History, to Oscar Wilde, is “merely gossip.” And here is a little gossip …

History, to Oscar Wilde, is “merely gossip.” And here is a little gossip about the historical roots of the recent high-level meeting by the TPLFites, whose original aspiration was to establish a socialist order before they abandoned it in 1991. Their founders, no more than 11, took up arms to topple up a military junta and were determined to evoke a revolution that would have ascertained a classless society.

It was a classic textbook debate between Frederich Engels and August Blanqui, a French socialist who believed that a revolution would be brought to the masses by handful rabble-rousers.
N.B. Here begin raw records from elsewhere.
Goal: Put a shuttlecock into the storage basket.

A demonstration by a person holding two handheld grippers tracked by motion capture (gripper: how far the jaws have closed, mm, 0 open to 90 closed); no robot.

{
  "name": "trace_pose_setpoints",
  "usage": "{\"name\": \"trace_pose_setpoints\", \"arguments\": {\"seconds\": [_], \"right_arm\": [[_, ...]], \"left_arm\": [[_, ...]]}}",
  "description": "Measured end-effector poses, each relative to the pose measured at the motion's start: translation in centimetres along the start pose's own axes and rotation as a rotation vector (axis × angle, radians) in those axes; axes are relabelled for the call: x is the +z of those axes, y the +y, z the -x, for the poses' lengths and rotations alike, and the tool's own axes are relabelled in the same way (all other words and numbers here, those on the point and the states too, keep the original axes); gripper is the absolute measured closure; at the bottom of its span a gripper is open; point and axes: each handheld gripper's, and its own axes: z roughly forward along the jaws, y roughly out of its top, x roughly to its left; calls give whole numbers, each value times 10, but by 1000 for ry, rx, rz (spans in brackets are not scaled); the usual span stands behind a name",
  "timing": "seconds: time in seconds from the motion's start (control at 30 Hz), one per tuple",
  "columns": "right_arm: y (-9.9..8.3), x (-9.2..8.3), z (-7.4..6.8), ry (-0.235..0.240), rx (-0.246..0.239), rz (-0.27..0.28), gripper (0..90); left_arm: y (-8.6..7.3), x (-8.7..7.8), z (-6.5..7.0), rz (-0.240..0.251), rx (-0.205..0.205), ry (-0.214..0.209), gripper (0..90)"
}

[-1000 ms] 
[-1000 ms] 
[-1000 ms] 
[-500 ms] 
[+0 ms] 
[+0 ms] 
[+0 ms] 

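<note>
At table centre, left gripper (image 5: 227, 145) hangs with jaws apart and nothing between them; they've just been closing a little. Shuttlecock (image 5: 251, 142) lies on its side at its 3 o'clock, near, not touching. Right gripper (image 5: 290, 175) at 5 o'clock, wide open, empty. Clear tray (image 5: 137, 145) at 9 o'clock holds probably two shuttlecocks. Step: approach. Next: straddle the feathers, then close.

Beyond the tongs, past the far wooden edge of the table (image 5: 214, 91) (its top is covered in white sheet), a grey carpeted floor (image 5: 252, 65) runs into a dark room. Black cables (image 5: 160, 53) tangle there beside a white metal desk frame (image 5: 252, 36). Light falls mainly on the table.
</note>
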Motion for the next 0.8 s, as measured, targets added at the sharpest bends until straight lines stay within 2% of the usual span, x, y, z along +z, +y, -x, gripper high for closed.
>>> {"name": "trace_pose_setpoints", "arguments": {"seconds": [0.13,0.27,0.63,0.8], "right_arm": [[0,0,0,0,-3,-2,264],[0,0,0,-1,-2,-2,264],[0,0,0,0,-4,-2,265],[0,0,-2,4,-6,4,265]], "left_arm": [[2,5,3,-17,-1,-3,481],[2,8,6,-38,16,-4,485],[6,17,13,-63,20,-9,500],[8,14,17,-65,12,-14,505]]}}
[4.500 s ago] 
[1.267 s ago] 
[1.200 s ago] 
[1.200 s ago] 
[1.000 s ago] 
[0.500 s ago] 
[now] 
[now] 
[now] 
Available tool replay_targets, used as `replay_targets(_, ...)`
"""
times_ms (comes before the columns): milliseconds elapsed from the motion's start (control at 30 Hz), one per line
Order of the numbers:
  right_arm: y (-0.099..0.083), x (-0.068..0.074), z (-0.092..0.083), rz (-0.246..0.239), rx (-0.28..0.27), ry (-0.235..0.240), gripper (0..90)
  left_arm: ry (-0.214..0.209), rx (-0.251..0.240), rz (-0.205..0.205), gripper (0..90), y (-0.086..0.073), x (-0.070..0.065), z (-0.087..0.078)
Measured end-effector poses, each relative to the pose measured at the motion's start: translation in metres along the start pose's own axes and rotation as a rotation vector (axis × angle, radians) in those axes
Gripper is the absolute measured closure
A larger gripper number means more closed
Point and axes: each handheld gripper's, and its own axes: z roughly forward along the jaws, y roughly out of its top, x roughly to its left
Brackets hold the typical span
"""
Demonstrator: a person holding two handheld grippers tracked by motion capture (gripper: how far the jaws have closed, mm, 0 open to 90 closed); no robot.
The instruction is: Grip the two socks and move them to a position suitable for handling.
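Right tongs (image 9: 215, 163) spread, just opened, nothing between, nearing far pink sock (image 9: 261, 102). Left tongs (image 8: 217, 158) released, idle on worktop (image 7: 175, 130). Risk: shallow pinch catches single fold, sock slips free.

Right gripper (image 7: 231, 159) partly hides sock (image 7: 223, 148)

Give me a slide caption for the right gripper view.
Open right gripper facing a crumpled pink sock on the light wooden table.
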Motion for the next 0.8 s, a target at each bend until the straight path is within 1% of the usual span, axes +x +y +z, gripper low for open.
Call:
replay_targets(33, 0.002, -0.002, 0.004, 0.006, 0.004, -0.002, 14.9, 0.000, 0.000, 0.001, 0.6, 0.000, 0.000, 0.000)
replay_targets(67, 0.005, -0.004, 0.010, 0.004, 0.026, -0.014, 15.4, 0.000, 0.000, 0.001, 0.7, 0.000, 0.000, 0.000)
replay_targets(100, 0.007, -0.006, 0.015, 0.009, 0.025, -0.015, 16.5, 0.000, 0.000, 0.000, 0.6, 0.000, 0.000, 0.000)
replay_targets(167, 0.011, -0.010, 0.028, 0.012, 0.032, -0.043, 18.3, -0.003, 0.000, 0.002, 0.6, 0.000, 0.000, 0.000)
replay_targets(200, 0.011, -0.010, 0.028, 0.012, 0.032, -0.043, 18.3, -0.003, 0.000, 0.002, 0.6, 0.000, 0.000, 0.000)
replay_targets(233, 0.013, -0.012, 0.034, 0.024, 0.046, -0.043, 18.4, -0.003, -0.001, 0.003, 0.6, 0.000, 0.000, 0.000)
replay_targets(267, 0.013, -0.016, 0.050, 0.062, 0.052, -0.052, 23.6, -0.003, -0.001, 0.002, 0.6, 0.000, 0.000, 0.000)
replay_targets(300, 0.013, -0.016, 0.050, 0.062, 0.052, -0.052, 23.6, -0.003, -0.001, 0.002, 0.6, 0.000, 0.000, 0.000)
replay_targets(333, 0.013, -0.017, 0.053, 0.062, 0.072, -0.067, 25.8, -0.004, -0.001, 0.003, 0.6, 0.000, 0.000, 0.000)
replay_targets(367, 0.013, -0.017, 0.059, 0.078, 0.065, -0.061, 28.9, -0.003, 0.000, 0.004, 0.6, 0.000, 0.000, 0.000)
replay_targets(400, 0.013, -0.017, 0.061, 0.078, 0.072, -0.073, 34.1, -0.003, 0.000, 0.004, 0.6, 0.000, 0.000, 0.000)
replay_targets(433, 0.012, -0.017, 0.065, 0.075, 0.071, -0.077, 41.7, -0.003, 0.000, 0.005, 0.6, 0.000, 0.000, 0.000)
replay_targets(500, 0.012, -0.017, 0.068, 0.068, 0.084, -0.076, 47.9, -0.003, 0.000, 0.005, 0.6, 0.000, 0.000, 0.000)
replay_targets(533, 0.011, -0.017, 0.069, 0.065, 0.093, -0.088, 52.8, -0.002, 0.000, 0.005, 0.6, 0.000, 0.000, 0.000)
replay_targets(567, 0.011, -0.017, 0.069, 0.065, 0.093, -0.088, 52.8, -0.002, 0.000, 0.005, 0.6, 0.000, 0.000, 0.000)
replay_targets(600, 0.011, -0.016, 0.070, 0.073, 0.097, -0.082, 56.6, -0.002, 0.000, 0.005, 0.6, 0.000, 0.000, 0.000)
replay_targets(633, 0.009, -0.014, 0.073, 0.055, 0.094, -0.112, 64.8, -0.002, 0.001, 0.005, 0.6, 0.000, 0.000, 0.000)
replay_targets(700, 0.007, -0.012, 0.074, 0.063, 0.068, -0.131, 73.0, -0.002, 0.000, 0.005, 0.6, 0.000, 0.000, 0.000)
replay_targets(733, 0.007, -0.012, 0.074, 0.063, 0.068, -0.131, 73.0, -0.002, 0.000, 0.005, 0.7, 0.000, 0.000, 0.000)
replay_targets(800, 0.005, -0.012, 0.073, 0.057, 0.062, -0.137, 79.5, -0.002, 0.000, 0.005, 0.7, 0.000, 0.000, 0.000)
Perhaps prophetically, Engels has warned, “Any revolution may be made by the outbreak of a small revolutionary minority, follows of itself the necessity of a dictatorship after the success of the venture.” He would have been pleased to see this as a dictatorship of the entire revolutionary class; but, he was terrified of a “small minority that has made the revolution, and who were themselves previously organised under the dictatorship of one or several individuals.”

In a nutshell, the recent spat within the leadership of the TPLF was due to a group at the helm of power accused of “betrayal” of the Front’s “commitment to the people” only to develop “dictatorial practices” once in power. Hence, all the TPLFites have been trying to accomplish over the past few weeks was an attempt to reclaim their place in the national politics, once they made their house in order, a role many of their leaders and the rank and file feel have waned over the past four or five years, claims gossip. But depending on who recollects the memory of the Front’s journey since the fall of the military government, some may even stretch it as back as the late 1990s and early 2000s, gossip observed.

The significant departure in the long road to degeneration might have begun following the group led by the late Meles Zenawi ousted the Front’s “hardliners” from the top leadership, and imposed its worldview of a new political order, says gossip. Although this is a view intensely contested by others – claiming that the EPRDF’s golden years followed the split within the TPLF – the recent high-level meeting in Meqelle highlighted “betrayal of the ideological path” as a primary culprit to what ails the Front.

It was a political battle between the group (with a considerable following in the military brass) which preferred continuity and those who were determined to confront the status quo over its alleged complacent style of leadership, according to gossip. It appears now that “confrontation” has prevailed over “continuity” if only this will be sealed by an army of a mid-level cadre of the TPLF called for the induction of the leaders at the helm: Debretsion Gebremichael (PhD) and Fetleworq Gebreegziyabher a.k.a Monjorino, gossip disclosed.

Another page from the books of history: It was this group of cadres, perhaps a little over 600, who had sealed the fate of the dissenters in the TPLF back in the early 2000s when its Central Committee locked horns to move forward, gossip recollects. Gossip foresees that the mid-level cadres may not have as much dispensation as they had then; nonetheless, their congregation in Meqelle can be used by the spurned leaders as a legitimate platform, before they lay their political bid down.

The foreboding question now in the minds of many at the gossip corridors is, “What next?” A regrouped TPLF’s leadership with a consolidated power, determined to embrace its declassed youth and intelligentsia, will likely move onto redefining its relationship with its allied parties in the ruling EPRDF and its allies in the peripheries, gossip anticipates. How much pragmatism and realism will dictate this move is yet to be seen, for the allied parties too have their particular power dynamics, claims gossip.

In the uphill battle to claim the soul of the EPRDF, dawn seems the era of a resurgence in populism and radical nationalism, sentimentally powerful tools none of the leaders in each party of the coalition would mind to unleash, claims gossip.